雷の道「十五年ぶりの故郷で、初恋の彼女と再会した六日間」 ──記憶と現在が交差する、静かな再生の物語。

「ああ、小学六年だったな。ませたガキだった」

「加奈子と美沙岐と俺達で行ったな。ピクニック。健全な遊びだった。あれは加奈子が言い出したんだぜ。ジュンと遊びに行きたいから四人で行こうって」

「そんな昔のいきさつをよく覚えてるな」

「俺は加奈子の事が好きだったんだ。だからよく覚えてる。ショックを受けた。子供ながらに傷ついた。よりによってジュンだからな」

「俺は美沙岐の事が好きだった。中学の時もずっと」

「なかなか上手くいかないものだな。特に子供の頃は。美沙岐と言えば、さっき話した坂本さんと色々あったらしいな」

「色々って?」
「知らないのか?」

「俺は一週間前に帰省したばかりなんだ。高校卒業して十五年ぶりに」

「それはそれでびっくりな話だな。なんでそんなに永くここを離れてた?」

「ここに帰りたくない事情があったんだ」

「何があった?」

「それはあとでゆっくり話すよ。それよりもその坂本さんと美沙岐の事が気になる」

「まあ、そうだろうな。でもこれは聞いた話だ。
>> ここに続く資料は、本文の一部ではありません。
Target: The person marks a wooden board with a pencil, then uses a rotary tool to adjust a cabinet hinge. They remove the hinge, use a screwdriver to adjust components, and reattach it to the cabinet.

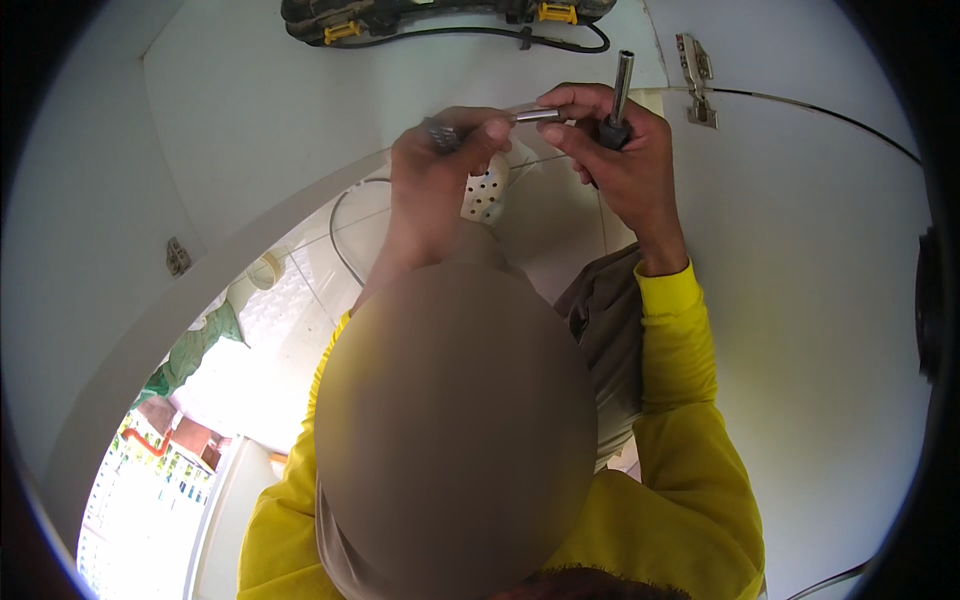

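Note:
My hands meet in front of me inside a pale, white-walled space. My left hand [440, 165] is closed, its thumb and fingers pinching one end of a short silver metal rod [537, 116], perhaps a driver bit. A dark, ribbed piece with silver parts [440, 134] sits in the same hand, too small to name. Closed too, my right hand [630, 150] has its fingertips at the rod's other end. It also grips a screwdriver-like tool [622, 90], whose hollow-ended silver shaft points up from a black collar; the palm hides its handle.
A black case with yellow clips [450, 20] and a black cable lie at the far side. Metal hinges [697, 80] are fixed on the right panel and the left one [178, 257]. Below are a perforated white shoe [485, 193], floor tiles, and green cloth [195, 350].

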Demonstrator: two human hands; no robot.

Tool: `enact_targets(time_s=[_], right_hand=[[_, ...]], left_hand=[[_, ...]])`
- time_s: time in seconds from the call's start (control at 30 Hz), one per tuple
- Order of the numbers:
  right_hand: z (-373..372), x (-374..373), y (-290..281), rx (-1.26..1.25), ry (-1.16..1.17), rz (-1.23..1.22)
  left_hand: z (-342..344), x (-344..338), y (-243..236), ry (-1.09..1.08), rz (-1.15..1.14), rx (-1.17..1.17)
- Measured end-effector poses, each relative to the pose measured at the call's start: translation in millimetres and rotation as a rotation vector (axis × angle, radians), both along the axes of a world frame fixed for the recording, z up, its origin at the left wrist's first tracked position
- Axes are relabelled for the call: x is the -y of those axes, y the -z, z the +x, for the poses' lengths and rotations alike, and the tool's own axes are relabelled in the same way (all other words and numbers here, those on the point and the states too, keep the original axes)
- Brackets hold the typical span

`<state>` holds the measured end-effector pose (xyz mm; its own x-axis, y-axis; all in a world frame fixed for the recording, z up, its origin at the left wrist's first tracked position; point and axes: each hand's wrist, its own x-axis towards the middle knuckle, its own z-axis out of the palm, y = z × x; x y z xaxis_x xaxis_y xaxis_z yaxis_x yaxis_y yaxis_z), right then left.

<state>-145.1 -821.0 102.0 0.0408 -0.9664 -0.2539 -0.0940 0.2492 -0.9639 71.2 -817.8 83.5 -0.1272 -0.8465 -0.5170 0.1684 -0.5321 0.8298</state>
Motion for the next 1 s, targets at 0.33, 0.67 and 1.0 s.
enact_targets(time_s=[0.33,0.67,1.0], right_hand=[[14,-7,1,-0.151,0.043,-0.149],[24,-15,-5,-0.171,0.005,-0.183],[23,-13,9,-0.008,0.042,0.001]], left_hand=[[-1,-2,28,-0.052,0.115,-0.406],[3,6,32,-0.240,0.184,-0.841],[1,10,22,-0.221,0.186,-0.959]])
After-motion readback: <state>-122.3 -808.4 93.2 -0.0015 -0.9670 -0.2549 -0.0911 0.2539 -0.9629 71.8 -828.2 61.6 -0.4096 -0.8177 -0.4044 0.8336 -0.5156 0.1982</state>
直接知ってるわけでもないし、ましてや美沙岐から聞いた話でもない。美沙岐とは中学校を卒業してから会ってもない。その程度の信ぴょう性というのかな」

「ただの噂話かもしれない、という訳だ」

「まあ、そんなところだ。坂本さんというのは俺達よりも二つ上の先輩なんだ。ただ小学校も中学校も俺達とかぶってない。工業高校を卒業して地元の工務店に就職した。社会人になってからも坂本さんはかなりの悪だったって話だ。暴走族を先導しやくざとも繋がりがあった。そして美沙岐が高校三年の時につきあい始めた。あいつの家は工務店だっただろ?そういう繋がりがあったのかもしれないな。まあ、そんな話だ」

「それだけか?」と僕は言った。

「それだけだと良かった」とアツシは言った。